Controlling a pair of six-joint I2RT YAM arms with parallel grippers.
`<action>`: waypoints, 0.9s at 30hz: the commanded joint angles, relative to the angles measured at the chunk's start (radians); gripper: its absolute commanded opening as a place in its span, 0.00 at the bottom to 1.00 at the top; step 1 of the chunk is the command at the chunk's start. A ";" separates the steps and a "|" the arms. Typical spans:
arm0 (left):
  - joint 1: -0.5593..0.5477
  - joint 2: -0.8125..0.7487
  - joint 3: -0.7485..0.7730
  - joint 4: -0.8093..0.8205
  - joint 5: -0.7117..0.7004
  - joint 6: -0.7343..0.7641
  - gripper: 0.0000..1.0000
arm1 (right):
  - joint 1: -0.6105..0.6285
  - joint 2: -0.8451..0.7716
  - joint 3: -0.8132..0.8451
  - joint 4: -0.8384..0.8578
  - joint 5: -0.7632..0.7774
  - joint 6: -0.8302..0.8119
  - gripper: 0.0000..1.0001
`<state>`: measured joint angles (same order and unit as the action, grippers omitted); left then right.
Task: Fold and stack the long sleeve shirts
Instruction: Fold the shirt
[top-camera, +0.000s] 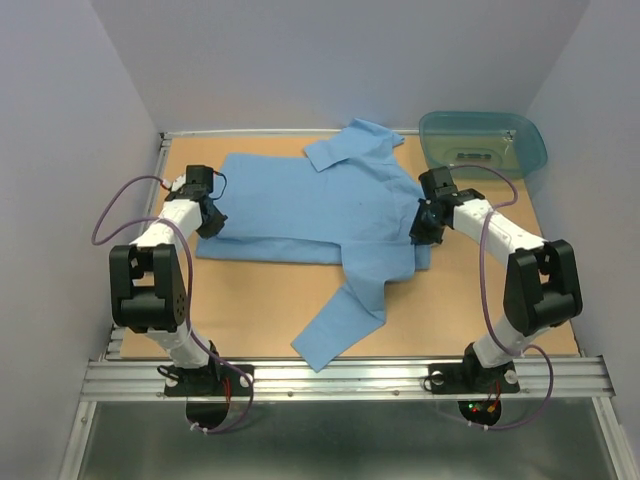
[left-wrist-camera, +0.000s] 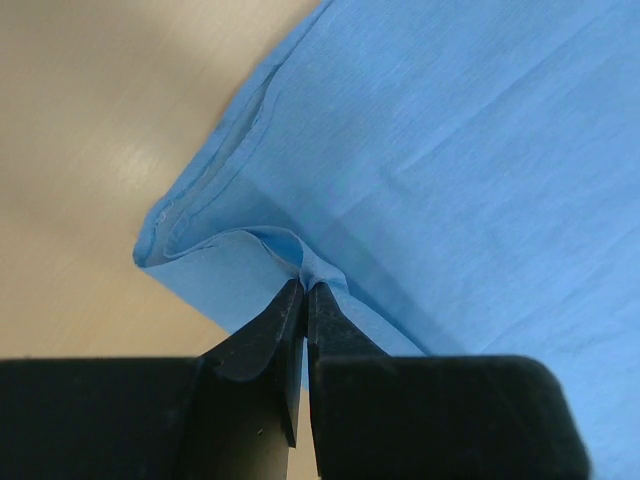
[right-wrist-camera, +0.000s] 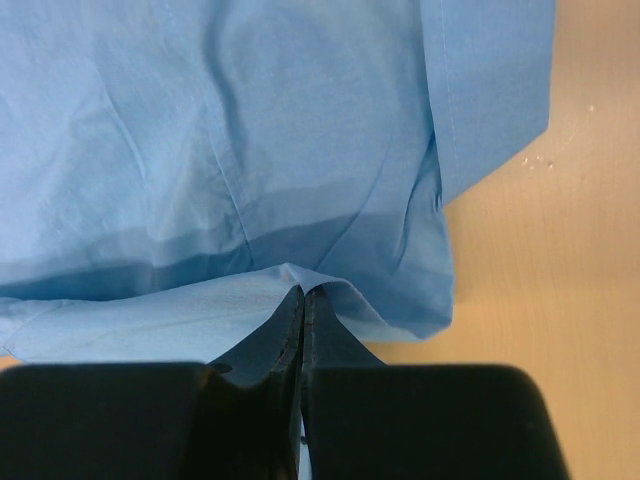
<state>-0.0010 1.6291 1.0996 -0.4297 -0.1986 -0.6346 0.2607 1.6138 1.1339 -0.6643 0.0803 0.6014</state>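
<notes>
Now my left jaws are closed on a fold at the left edge of the blue shirt (top-camera: 330, 205), and my right jaws pinch its right edge. It lies spread on the bench (top-camera: 260, 300), one sleeve (top-camera: 340, 320) trailing toward me. A teal tub (top-camera: 482, 142) stands apart at the far right corner.

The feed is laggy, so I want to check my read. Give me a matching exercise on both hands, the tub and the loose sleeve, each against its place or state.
1. left hand
2. right hand
3. tub
4. sleeve

a. far right corner of the table
b. shut on the right edge of the shirt
c. trailing toward the near edge
d. shut on the shirt's folded left corner

Pairs: 1-d, 2-b, 3-a, 4-c
</notes>
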 joint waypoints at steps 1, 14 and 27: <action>0.003 0.026 0.066 0.019 -0.079 0.026 0.15 | -0.018 0.017 0.082 0.023 0.064 -0.029 0.01; 0.004 0.081 0.072 0.075 -0.096 0.007 0.18 | -0.023 0.127 0.167 0.034 0.073 -0.049 0.01; 0.003 0.078 0.066 0.129 -0.122 -0.005 0.29 | -0.026 0.215 0.250 0.055 0.105 -0.081 0.03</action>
<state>-0.0040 1.7241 1.1366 -0.3252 -0.2775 -0.6334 0.2436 1.8191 1.2980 -0.6426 0.1448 0.5461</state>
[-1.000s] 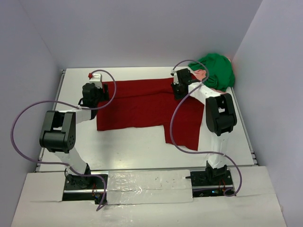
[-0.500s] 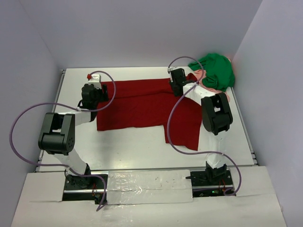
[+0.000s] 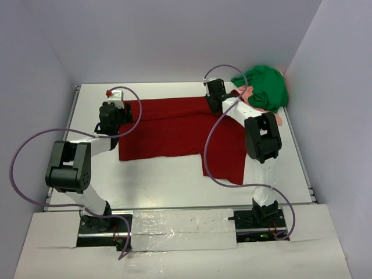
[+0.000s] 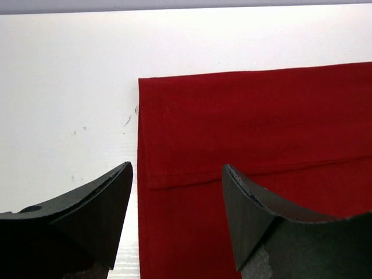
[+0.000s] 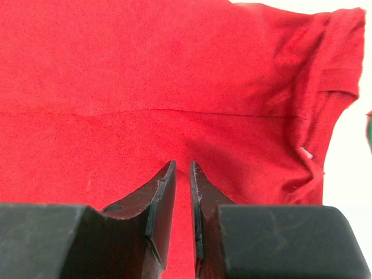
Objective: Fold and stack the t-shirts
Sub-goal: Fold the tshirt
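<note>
The large dark red t-shirt (image 3: 174,128) lies spread flat on the white table, one sleeve reaching toward the near right. My left gripper (image 3: 111,116) is open and empty, hovering over the shirt's left edge (image 4: 244,145) near its far-left hemmed corner. My right gripper (image 3: 214,99) is over the shirt's far right part (image 5: 174,75), its jaws nearly together with only a thin slit, and I see nothing held. The bright green t-shirt (image 3: 264,87) is bunched at the far right corner, with salmon-pink cloth (image 3: 247,93) showing under it.
The white table (image 3: 163,180) is walled by pale purple panels on three sides. Purple cables loop from both arms. A dark rail runs along the table's left edge (image 3: 72,116).
My right gripper has moved toward the far left along the shirt's far edge. My left gripper has shifted slightly farther. The red shirt lies as before.
</note>
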You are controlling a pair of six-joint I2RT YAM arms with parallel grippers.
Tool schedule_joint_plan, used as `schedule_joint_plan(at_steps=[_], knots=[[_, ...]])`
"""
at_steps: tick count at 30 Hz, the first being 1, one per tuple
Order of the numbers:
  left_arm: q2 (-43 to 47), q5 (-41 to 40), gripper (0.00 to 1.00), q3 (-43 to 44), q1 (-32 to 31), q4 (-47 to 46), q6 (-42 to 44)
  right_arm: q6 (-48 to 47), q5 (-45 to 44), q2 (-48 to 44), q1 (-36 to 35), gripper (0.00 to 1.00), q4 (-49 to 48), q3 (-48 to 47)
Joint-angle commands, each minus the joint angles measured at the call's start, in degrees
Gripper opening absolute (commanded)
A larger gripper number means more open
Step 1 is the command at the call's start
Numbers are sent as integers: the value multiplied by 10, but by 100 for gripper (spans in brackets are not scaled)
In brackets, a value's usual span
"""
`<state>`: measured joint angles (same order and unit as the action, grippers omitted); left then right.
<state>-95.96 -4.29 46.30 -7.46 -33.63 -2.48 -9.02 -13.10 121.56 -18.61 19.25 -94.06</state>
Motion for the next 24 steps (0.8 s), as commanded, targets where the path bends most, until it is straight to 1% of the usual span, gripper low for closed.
schedule_joint_plan(at_steps=[1,8,9,11,17,22,24], knots=[[21,-3,72,-3,-3,-24,2,2,-7,19,-2,24,34,-36],[25,0,71,-5,-3,-21,3,1,-6,30,-3,30,53,-48],[25,-2,71,-5,-3,-21,3,1,-8,32,-3,33,54,-49],[25,-2,71,-6,-3,-22,4,-2,-11,33,-4,37,52,-48],[26,-1,70,-9,-3,-25,4,-17,-36,42,-6,44,40,-47],[24,0,70,-6,-3,-23,4,-28,-47,56,-11,43,52,-64],[23,0,70,-4,-3,-23,4,-28,-47,63,-12,38,61,-75]])
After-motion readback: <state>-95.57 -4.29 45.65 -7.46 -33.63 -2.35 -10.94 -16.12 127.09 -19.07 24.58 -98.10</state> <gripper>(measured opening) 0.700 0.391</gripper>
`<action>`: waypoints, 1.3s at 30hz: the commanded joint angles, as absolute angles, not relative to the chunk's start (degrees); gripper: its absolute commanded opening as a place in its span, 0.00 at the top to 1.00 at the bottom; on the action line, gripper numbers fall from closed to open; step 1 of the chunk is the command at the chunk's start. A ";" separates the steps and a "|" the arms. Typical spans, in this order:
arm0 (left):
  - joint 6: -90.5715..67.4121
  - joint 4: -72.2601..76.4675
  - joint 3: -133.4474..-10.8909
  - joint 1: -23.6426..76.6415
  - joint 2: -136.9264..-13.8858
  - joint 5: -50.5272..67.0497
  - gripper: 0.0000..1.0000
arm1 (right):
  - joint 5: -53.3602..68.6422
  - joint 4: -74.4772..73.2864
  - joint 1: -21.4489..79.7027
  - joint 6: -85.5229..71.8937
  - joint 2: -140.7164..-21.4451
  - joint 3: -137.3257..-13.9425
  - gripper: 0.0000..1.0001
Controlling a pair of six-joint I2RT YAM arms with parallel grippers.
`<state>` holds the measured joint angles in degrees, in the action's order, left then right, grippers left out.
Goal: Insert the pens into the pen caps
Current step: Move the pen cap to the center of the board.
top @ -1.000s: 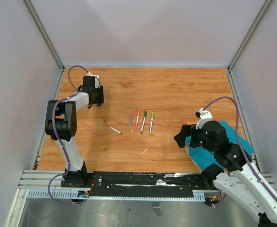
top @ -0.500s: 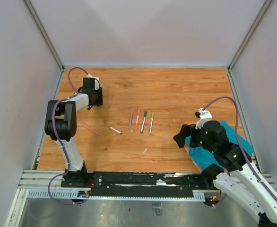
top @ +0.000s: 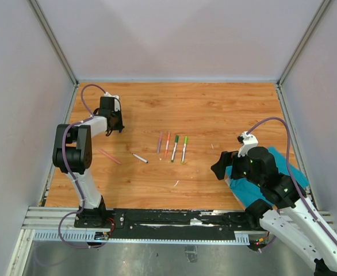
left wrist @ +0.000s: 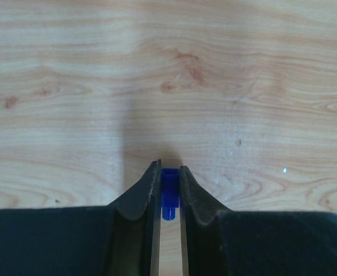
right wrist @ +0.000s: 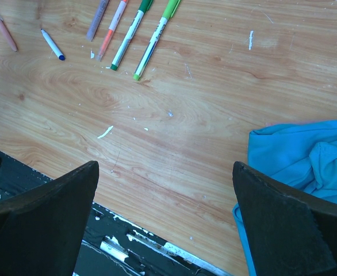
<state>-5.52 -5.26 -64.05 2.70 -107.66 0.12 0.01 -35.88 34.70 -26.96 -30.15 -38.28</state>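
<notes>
Pinching blue cap [left wrist: 168, 194] — left arm [top: 76, 150] outstretched.

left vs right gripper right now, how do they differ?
Left gripper is pinched nearly shut on a small blue cap; right gripper is wide open with nothing in it. Left gripper is over the far-left part of the table; right gripper is by the teal cloth on the right. Both face down at the wood.

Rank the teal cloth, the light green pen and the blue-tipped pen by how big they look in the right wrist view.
1. teal cloth: largest, though it lies nearest the camera and is cut off by the frame.
2. light green pen: its far end runs out of frame.
3. blue-tipped pen: smallest.
</notes>
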 commanded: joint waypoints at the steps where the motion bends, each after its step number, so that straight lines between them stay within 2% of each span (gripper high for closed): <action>1: -8.09 -6.94 -61.08 2.95 -102.61 0.95 0.96 | 0.44 -35.20 34.17 -26.63 -29.36 -38.84 0.01; 10: -13.92 -2.96 -52.00 10.62 -85.70 3.11 0.99 | 0.35 -34.63 34.14 -27.38 -29.24 -38.62 0.01; 17: -21.06 -5.21 -44.91 26.31 -73.61 -7.16 1.00 | -0.71 -34.80 34.12 -27.47 -28.59 -38.93 0.01; 21: -26.09 -7.28 -43.23 37.06 -70.85 -11.86 0.99 | -2.11 -34.72 34.16 -28.09 -28.11 -39.07 0.01; 29: -36.72 -8.86 -43.50 56.49 -74.72 -20.24 0.99 | -6.38 -36.10 34.11 -29.82 -26.07 -40.23 0.01; 39: -45.94 -11.18 -51.56 68.45 -90.25 -26.86 1.00 | -10.81 -38.76 34.10 -31.11 -21.69 -40.75 0.01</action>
<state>-40.27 -9.45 -47.62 65.87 -85.91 -21.32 -7.92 -36.62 34.70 -30.15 -22.24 -38.92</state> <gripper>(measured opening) 0.175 0.994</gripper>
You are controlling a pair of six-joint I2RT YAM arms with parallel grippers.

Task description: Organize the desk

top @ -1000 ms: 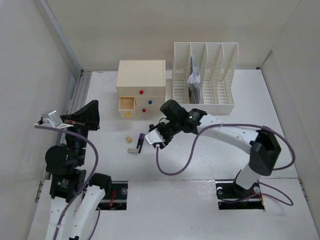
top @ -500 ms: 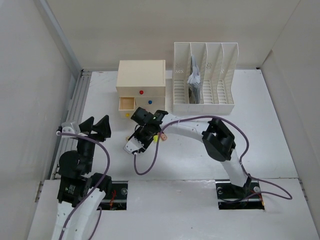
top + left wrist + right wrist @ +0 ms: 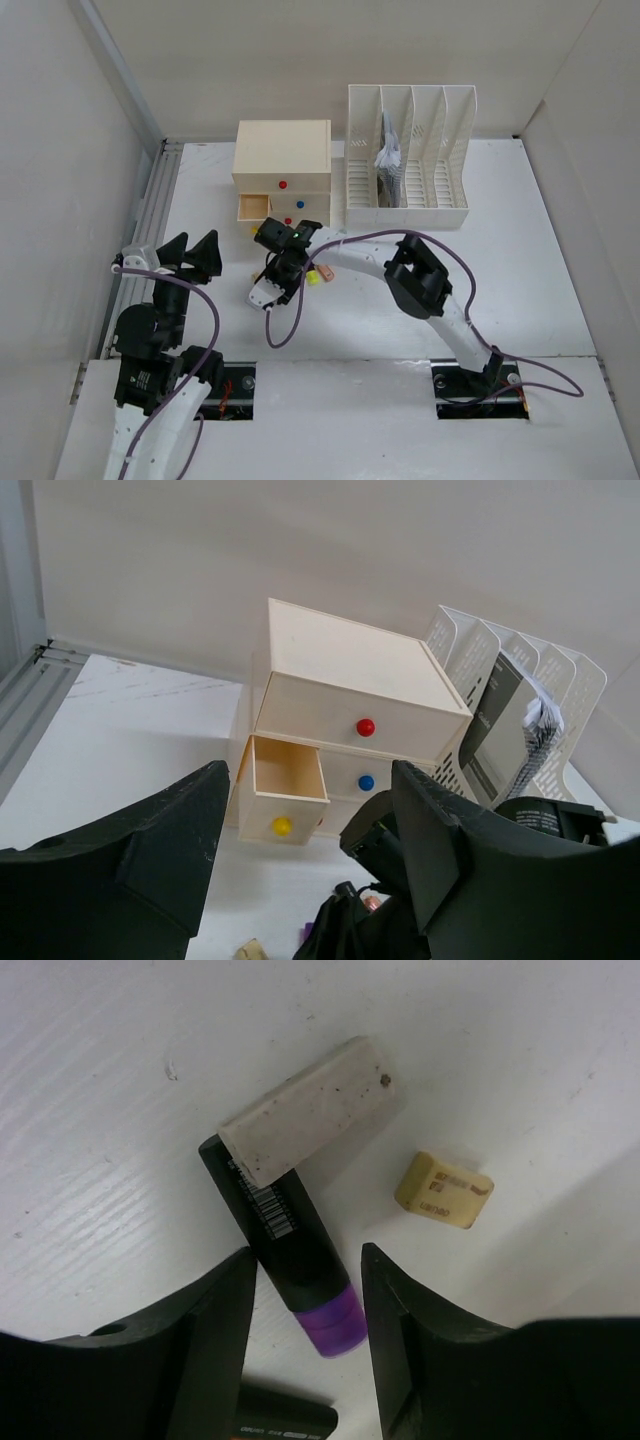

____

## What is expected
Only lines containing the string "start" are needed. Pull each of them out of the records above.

## Answer area
`<action>`: waypoints, 0.9s at 30hz: the commanded joint angles, relative to the angles measured at the chunk's start (radians); gripper: its absolute commanded opening as a place in its span, 0.00 at the bottom to 1.00 at the top; step 1 of the chunk is the command at the chunk's start. A ";" separates the steps and a "|" the arms. Typical spans:
Joint-angle commands, each minus the joint angles measured at the call's start, in degrees
Step 1 is the command at the call's start
`<action>`: waypoints, 1.3s at 30hz: the commanded joint angles, as absolute angles, not relative to the chunk's start (degrees); gripper: its absolute commanded opening as a place in its span, 0.00 at the top to 1.00 at the bottom; on the action line, gripper numbers fall from closed to open; step 1 of the chunk is the command at the chunk's start. A ";" separates the steps and a "|" the arms. Typical spans, in this order:

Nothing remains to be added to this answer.